- [What to do]: Line by line, transcribe the listing below exactly.
--- Materials provided Enclosed Below ---
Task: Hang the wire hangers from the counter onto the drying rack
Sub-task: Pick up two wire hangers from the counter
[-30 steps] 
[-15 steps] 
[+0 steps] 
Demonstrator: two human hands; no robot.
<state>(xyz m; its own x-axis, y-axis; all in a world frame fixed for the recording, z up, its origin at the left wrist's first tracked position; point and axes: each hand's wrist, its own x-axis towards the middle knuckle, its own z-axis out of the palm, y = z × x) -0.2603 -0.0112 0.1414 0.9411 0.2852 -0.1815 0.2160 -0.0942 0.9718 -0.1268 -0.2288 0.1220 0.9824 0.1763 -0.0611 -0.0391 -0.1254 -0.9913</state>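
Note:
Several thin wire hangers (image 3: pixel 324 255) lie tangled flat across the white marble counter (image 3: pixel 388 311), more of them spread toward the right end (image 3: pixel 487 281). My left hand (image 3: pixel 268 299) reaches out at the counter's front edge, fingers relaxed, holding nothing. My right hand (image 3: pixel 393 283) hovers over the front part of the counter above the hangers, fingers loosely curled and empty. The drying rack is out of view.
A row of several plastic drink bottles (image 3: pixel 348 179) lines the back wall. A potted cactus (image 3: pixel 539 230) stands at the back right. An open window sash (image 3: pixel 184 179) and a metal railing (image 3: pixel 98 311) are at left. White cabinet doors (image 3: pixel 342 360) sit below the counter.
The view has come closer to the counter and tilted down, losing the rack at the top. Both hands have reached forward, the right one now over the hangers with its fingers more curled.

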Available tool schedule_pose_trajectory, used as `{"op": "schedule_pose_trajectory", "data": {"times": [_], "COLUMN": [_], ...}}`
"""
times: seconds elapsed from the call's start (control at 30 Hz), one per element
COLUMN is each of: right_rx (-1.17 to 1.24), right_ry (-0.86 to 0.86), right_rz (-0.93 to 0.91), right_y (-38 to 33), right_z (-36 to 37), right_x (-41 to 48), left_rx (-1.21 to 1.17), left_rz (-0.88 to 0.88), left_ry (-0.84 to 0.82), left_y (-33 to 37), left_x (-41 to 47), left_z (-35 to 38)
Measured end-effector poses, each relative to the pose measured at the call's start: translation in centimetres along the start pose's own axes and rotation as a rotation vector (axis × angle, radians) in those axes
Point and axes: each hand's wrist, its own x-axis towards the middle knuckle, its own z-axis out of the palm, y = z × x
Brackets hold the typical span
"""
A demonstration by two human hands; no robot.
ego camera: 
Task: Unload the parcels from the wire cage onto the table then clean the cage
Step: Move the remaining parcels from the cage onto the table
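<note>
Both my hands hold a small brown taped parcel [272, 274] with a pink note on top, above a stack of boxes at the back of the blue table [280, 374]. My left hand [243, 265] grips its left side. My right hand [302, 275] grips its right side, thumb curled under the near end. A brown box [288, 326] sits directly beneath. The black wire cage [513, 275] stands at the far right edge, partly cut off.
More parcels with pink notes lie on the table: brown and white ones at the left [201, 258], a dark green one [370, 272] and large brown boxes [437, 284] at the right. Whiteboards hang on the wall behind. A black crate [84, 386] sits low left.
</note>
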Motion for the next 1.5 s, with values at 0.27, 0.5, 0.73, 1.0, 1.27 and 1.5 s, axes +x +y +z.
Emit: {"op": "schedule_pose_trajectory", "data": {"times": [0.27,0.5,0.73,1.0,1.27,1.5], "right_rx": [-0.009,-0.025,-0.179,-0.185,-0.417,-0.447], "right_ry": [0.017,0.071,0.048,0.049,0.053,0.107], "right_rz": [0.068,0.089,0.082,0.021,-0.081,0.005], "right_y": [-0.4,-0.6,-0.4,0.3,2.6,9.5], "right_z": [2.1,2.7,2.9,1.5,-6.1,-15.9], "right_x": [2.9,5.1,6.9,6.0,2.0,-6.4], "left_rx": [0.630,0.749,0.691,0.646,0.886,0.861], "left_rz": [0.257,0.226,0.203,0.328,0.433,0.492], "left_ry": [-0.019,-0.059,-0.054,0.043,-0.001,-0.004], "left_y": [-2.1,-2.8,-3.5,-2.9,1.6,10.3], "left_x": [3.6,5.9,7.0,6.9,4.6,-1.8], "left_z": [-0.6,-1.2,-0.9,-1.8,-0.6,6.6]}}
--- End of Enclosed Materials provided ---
- [Output of the exercise]:
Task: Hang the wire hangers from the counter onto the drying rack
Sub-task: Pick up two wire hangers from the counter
[-30 steps] 
[-15 steps] 
[+0 steps] 
Demonstrator: two human hands; no robot.
<state>(xyz m; its own x-axis, y-axis; all in a world frame fixed for the recording, z up, its origin at the left wrist's first tracked position; point and axes: each hand's wrist, its own x-axis towards the middle knuckle, its own z-axis out of the palm, y = z × x) -0.2603 -0.0112 0.1414 0.9411 0.2852 -0.1815 0.2160 -0.0942 0.9718 -0.1268 -0.2288 0.1220 0.9824 0.1763 -0.0611 -0.0391 -0.1254 -0.9913</state>
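Note:
Several thin wire hangers (image 3: pixel 324 255) lie tangled flat across the white marble counter (image 3: pixel 388 311), more of them spread toward the right end (image 3: pixel 487 281). My left hand (image 3: pixel 268 299) reaches out at the counter's front edge, fingers relaxed, holding nothing. My right hand (image 3: pixel 393 283) hovers over the front part of the counter above the hangers, fingers loosely curled and empty. The drying rack is out of view.
A row of several plastic drink bottles (image 3: pixel 348 179) lines the back wall. A potted cactus (image 3: pixel 539 230) stands at the back right. An open window sash (image 3: pixel 184 179) and a metal railing (image 3: pixel 98 311) are at left. White cabinet doors (image 3: pixel 342 360) sit below the counter.
The view has come closer to the counter and tilted down, losing the rack at the top. Both hands have reached forward, the right one now over the hangers with its fingers more curled.
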
Available tool schedule_pose_trajectory, used as `{"op": "schedule_pose_trajectory", "data": {"times": [_], "COLUMN": [_], ...}}`
"""
times: seconds elapsed from the call's start (control at 30 Hz), one per element
COLUMN is each of: right_rx (-1.17 to 1.24), right_ry (-0.86 to 0.86), right_rz (-0.93 to 0.91), right_y (-38 to 33), right_z (-36 to 37), right_x (-41 to 48), left_rx (-1.21 to 1.17), left_rz (-0.88 to 0.88), left_ry (-0.84 to 0.82), left_y (-33 to 37), left_x (-41 to 47), left_z (-35 to 38)
Measured end-effector poses, each relative to the pose measured at the call's start: translation in centimetres along the start pose's own axes and rotation as a rotation vector (axis × angle, radians) in those axes
Point and axes: each hand's wrist, its own x-axis towards the middle knuckle, its own z-axis out of the palm, y = z × x
Brackets hold the typical span
"""
A demonstration by two human hands; no robot.
ego camera: 
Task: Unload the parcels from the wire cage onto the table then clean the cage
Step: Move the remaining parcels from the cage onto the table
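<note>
Both my hands hold a small brown taped parcel [272, 274] with a pink note on top, above a stack of boxes at the back of the blue table [280, 374]. My left hand [243, 265] grips its left side. My right hand [302, 275] grips its right side, thumb curled under the near end. A brown box [288, 326] sits directly beneath. The black wire cage [513, 275] stands at the far right edge, partly cut off.
More parcels with pink notes lie on the table: brown and white ones at the left [201, 258], a dark green one [370, 272] and large brown boxes [437, 284] at the right. Whiteboards hang on the wall behind. A black crate [84, 386] sits low left.
</note>
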Motion for the next 1.5 s, with values at 0.27, 0.5, 0.73, 1.0, 1.27 and 1.5 s, axes +x +y +z.
Emit: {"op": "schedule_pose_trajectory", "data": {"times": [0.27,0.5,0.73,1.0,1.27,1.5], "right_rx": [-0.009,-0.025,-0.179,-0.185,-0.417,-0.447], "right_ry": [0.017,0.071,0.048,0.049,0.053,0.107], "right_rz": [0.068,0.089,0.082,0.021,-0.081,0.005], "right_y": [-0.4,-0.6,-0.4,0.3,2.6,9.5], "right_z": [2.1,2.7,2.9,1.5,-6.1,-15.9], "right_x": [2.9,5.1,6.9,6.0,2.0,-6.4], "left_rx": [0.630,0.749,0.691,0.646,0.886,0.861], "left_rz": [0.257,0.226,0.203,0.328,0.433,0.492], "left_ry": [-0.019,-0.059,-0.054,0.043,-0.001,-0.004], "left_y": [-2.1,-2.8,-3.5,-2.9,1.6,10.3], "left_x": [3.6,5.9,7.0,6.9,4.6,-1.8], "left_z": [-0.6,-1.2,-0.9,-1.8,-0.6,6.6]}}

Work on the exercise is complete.